Salah satu cerita yang paling menarik, yang juga merupakan pemenang dari kontes yang berbasis pada media sosial ini datang dari Izzan Faruqy Azzahir, siswa kelas satu SMA/MA di Pesantren Darul Arqam Muhammadiyah, Garut, Jawa Barat. Izzan membagikan kisah dari salah satu gurunya yang telah ia anggap sebagai sosok “orang tua pengganti” selama tinggal di Pesantren. Melalui postingannya di Instagram, Izzan bercerita mengenai sosok Nia Kurniawati, yang biasa dipanggil Ibu Nia, guru mata pelajaran Kimia di SMA/MA Pesantren Darul Arqam Muhammadiyah, Garut.
“Jujur, sepanjang masa pandemi saya merasa sulit untuk melaksanakan kegiatan pembelajaran, terlebih dengan sistem pembelajaran daring yang dinilai jauh dari kata efektif. Ingin rasanya protes tentang hal ini, tetapi hal itu seolah terkubur ketika mendengar cerita salah satu guru saya, yaitu Ibu Nia. Beliau tentunya tidak akan pernah menyangka pembelajaran akan dilaksanakan secara daring. Dan ternyata itu semua terjadi sekarang sehingga mau tak mau beliau harus beradaptasi dengan realitas yang terjadi. Banyak kendala yang terjadi ketika beliau melangsungkan pembelajaran, mulai dari; koneksi internet yang tidak stabil, candaan siswa/i ketika pembelajaran berlangsung dan koneksi hati yang terbatasi. Tetapi, beliau kerjakan semua itu tanpa keluh kesah, dan tetap bertekad bulat untuk menyampaikan materi pembelajaran dengan maksimal,” ujar Izzan.

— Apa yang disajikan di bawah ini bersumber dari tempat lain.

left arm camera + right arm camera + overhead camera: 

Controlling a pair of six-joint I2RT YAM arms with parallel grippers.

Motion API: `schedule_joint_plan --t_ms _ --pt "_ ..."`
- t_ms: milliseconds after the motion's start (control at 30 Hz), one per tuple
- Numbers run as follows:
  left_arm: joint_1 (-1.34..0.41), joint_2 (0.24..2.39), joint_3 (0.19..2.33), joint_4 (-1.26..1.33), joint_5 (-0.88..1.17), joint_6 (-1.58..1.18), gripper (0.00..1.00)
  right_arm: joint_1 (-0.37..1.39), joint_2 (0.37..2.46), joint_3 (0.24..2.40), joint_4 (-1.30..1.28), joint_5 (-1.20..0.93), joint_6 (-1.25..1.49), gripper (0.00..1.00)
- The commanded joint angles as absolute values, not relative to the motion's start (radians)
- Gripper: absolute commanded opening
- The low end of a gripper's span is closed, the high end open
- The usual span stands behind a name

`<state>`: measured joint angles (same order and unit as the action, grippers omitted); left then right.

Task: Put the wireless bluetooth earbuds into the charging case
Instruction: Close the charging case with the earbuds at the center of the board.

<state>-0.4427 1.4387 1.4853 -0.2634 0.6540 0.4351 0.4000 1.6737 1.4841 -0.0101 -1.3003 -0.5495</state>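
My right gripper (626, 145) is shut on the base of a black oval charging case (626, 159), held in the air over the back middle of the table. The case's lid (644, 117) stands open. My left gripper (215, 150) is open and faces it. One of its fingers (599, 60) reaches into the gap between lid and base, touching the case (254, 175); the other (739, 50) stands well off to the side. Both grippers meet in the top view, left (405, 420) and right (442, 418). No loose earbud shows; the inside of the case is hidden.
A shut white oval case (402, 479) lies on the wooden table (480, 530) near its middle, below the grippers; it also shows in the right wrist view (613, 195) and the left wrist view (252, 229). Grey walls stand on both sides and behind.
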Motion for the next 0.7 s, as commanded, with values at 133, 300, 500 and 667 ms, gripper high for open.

Bagi Izzan, sosok guru seperti Ibu Nia memberikan pengajaran yang baik baginya dan teman-temannya dengan memberi contoh. Kesabaran dan perhatian yang Ibu Nia tunjukkan baik pada masa sebelum PSBB maupun selama proses pembelajaran jarak jauh, menarik kesadaran dari dirinya untuk lebih mau terlibat dalam proses belajar itu sendiri. “Ibu Nia telah menjadi sosok ‘Ibu’ bagi saya dan teman-teman, sebagai tempat berkeluh kesah, tidak hanya mengenai pelajaran tapi juga untuk masalah yang saya hadapi di sekolah,” ujarnya.
Guru Juga Mau Belajar dan Beradaptasi Demi Kepentingan Anak Didiknya
Nia Kurniawati telah mengajar sejak tahun 2012, bahkan saat masih berkuliah di tahun pertama Jurusan Pendidikan Kimia di UIN Bandung. Ia mengakui, bahwa sebelum memilih kampus, hatinya sudah mantap untuk menjadi guru.
“Ketika pandemi ini datang, sistem belajar-mengajar pun ikut berubah secara mendadak. Awalnya saya lumayan mengalami kesulitan untuk beradaptasi ke cara mengajar dari jarak jauh seperti ini. Terlebih, saya memiliki kurang lebih 70 siswa yang harus saya ajar setiap harinya dan saya harus membagi waktu juga untuk mengawasi anak saya yang masih balita di rumah. Karena itu terkadang saya baru bisa live streaming jam 8 atau jam 9 malam.” ungkap Ibu Nia.
Inovasi dan adaptasi menjadi kunci baginya agar dapat membangkitkan semangat dan gairah belajar anak didiknya. “Agar belajar tidak melulu menjelaskan teori dan membuat para siswa bosan, saya sebagai guru kimia berinisiatif untuk menjalankan salah satu materi praktikum berupa tutorial membuat hand sanitizer. Respon para siswa lumayan baik dan mereka sangat antusias mengikuti praktikum saya. ” ujar Ibu Nia.